Community Articles

Find and share helpful community-sourced technical articles.
Labels (1)
avatar

A colleague recently asked me how to create a custom function for Hive using Python. You can pretty much create a function in any language and plug it into your Hive query using the Hive TRANSFORM clause. TRANSFORM lets you add your own mappers and/or reducers to process the data. The example in this article is working code that I wrote a few years ago using an early version of Hive to demonstrate how to add a custom function.

In earlier versions of Hive we had to implement our own functions to hash sensitive data for PII compliance. Beginning with Hive 1.3 the SHA2 UDF was added to calculate a hash using SHA-224, SHA-256, SHA-384, or SHA-512. In my example below I create a custom UDF using Python to calculate the SHA-256 hash for social security number. Keep in mind that when I did this there were no out of the box Hive UDF’s available. This example is to only demonstrate how to write your own custom functions for Hive using Python.

First, we need to write some python code that will read each record passed in from Hive and process the data. Save this to a file:

#!/usr/local/bin/python
import hashlib
import sys

## we are receiving each record passed in from Hive via standard input 
## By default, columns will be transformed to STRING and delimited by TAB 
## Also, by default, NULL values will be converted to literal string \N to differentiate from empty strings
for line in sys.stdin:
  line = line.strip()
  (customer_no,ssn,plan,join_date,status,balance,region) = line.split('\t')

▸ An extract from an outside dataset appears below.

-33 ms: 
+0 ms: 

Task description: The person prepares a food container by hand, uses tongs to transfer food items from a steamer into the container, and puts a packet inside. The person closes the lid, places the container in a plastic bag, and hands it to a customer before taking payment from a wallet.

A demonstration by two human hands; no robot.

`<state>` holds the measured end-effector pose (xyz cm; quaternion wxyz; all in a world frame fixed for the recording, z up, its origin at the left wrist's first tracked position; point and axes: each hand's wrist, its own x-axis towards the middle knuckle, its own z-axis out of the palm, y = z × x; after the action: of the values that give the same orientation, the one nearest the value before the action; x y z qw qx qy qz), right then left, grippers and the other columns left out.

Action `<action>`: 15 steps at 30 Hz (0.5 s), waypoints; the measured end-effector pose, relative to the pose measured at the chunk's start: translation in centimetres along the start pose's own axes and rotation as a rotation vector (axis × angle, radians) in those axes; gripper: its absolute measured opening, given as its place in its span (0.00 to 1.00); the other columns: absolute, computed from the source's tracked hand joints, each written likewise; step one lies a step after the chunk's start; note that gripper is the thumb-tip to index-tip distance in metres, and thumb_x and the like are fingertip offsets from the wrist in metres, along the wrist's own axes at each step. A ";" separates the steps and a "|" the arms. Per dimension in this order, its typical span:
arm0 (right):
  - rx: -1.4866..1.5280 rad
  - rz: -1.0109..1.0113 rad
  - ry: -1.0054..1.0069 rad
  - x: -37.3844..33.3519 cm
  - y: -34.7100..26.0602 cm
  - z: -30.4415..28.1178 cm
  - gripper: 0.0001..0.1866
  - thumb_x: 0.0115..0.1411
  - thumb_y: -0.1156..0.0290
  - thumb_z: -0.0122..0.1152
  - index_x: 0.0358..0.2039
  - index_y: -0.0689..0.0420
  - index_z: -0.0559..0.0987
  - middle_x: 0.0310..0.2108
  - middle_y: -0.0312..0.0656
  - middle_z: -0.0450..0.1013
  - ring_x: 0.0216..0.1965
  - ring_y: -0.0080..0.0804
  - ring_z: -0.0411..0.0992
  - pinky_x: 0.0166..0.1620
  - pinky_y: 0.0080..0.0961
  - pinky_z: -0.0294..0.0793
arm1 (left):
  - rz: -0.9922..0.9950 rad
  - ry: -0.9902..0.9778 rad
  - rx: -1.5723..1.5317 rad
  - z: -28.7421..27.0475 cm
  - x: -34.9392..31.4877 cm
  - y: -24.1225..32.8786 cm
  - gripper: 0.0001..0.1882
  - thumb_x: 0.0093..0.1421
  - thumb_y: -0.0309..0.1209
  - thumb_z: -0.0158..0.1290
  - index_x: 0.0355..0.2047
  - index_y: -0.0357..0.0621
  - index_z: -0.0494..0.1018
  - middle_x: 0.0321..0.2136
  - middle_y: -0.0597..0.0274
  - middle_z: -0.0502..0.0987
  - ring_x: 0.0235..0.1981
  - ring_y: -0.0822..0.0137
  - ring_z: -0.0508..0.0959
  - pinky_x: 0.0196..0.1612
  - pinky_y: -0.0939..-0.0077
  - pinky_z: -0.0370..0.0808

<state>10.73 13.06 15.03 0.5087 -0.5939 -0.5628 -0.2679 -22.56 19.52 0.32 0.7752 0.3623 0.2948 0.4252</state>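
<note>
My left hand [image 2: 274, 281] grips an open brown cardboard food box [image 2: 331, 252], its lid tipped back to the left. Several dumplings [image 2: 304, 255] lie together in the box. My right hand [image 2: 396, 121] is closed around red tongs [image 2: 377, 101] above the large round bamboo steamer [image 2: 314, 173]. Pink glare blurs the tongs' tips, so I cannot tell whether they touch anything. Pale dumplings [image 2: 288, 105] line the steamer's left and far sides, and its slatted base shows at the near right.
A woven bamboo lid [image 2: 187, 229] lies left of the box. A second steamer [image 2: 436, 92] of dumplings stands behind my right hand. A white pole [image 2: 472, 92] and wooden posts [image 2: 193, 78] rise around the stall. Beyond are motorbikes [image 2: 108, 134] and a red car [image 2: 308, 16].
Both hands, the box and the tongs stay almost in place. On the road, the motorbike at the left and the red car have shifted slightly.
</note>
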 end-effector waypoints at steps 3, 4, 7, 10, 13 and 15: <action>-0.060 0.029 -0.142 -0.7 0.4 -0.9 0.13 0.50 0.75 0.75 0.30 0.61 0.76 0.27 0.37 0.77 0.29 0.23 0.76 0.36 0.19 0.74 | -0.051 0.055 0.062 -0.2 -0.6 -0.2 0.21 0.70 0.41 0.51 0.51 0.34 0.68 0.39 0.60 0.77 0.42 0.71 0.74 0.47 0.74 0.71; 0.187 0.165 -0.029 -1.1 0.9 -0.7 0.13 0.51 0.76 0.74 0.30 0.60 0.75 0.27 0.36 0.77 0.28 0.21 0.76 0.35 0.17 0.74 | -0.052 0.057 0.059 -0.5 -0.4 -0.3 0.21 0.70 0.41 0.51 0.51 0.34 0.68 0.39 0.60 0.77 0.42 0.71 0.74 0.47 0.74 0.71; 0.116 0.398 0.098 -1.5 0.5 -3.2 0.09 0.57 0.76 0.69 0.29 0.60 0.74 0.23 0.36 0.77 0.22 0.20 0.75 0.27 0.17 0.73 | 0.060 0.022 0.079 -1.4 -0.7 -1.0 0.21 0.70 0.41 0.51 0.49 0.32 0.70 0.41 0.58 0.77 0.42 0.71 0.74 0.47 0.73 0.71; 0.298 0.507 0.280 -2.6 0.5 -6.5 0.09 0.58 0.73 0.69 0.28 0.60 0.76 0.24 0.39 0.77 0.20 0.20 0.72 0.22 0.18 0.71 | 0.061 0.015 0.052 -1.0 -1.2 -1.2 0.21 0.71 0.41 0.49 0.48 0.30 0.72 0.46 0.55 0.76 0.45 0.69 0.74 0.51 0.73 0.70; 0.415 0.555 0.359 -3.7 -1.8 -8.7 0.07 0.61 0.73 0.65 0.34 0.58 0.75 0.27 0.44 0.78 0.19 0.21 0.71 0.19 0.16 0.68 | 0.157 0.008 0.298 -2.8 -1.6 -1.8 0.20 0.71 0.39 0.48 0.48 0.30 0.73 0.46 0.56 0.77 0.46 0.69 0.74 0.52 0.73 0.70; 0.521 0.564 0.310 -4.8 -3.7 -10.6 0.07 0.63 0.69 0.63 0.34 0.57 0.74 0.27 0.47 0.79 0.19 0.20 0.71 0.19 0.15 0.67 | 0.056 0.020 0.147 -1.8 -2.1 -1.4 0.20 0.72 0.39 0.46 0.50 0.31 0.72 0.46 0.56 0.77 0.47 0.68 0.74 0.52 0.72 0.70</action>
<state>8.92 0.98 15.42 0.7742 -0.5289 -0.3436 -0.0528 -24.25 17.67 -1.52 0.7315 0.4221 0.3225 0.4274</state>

  ## hash social security number and emit all the fields to standard out
  x = hashlib.sha256(str(ssn))
  ssn = x.hexdigest()
  print '\t'.join([str(customer_no),str(ssn),plan,str(join_date),status,str(balance),region])

Now you can call the above python code from your HiveQL:

ADD FILE /path-to-my-script/my_python_code.py;
CREATE VIEW customer_data_mart_view.v_customer_balance
SELECT
TRANSFORM (
customer_no   
,ssn
,plan
,join_date
,status
,balance
,region)
USING '/path-to-my-script/my_python_code.py'
 AS customer_no   
,ssn
,plan
,join_date
,status
,balance
,region
FROM customer_data_mart.customer_details;
28,021 Views
Comments
avatar
Expert Contributor

One thing I wish I had known when starting with python UDF's is that you can write to stderr to assist in debugging. Then look in the Yarn RM for the logs.

import sys
sys.stderr.write('>>>> Read a line \n' + line + '\n')